_Problem statement_. Find the lines below that contain the string "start". Copy each one.

***

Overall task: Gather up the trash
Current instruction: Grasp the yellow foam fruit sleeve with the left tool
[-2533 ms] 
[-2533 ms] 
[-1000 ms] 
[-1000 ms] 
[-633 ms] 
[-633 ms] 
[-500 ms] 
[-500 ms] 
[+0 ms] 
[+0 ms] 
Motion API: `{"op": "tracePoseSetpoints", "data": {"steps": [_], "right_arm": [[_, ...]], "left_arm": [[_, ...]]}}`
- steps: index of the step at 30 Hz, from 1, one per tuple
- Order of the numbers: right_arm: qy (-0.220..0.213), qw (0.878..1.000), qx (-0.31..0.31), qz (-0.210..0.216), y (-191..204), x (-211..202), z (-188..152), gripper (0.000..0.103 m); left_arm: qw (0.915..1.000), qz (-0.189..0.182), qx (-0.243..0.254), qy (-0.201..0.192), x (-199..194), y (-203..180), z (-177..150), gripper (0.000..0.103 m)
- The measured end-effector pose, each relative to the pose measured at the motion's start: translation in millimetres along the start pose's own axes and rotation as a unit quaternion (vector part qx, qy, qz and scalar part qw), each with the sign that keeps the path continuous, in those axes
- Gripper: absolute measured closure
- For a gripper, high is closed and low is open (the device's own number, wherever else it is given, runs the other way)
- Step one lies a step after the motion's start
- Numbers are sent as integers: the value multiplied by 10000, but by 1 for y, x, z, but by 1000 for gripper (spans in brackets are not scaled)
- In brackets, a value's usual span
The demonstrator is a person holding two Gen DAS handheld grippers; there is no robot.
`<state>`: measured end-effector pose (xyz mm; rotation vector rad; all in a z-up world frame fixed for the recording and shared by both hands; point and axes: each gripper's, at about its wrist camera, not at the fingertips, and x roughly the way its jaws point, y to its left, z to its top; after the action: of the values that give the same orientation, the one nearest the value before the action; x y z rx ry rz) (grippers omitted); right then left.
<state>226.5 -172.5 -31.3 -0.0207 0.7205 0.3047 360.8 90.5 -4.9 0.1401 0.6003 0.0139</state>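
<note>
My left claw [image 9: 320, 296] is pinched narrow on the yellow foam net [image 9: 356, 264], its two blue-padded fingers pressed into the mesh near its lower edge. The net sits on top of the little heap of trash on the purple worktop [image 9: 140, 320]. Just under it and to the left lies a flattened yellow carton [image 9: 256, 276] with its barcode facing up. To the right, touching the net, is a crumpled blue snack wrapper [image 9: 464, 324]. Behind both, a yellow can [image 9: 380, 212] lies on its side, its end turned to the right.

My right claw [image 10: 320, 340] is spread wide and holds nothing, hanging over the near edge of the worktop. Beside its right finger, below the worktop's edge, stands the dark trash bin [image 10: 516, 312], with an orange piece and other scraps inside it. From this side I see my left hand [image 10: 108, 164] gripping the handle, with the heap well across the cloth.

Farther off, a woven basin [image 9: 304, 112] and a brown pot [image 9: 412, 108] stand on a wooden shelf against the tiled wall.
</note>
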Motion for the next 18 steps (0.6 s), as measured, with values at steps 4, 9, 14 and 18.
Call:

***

_Your response_.
- The measured end-effector pose, each relative to the pose measured at the motion's start: translation in millimetres along the start pose's own axes and rotation as a unit quaternion (vector part qx, qy, qz and scalar part qw), each with the sign that keeps the path continuous, in those axes
- Step one lies a step after the motion's start

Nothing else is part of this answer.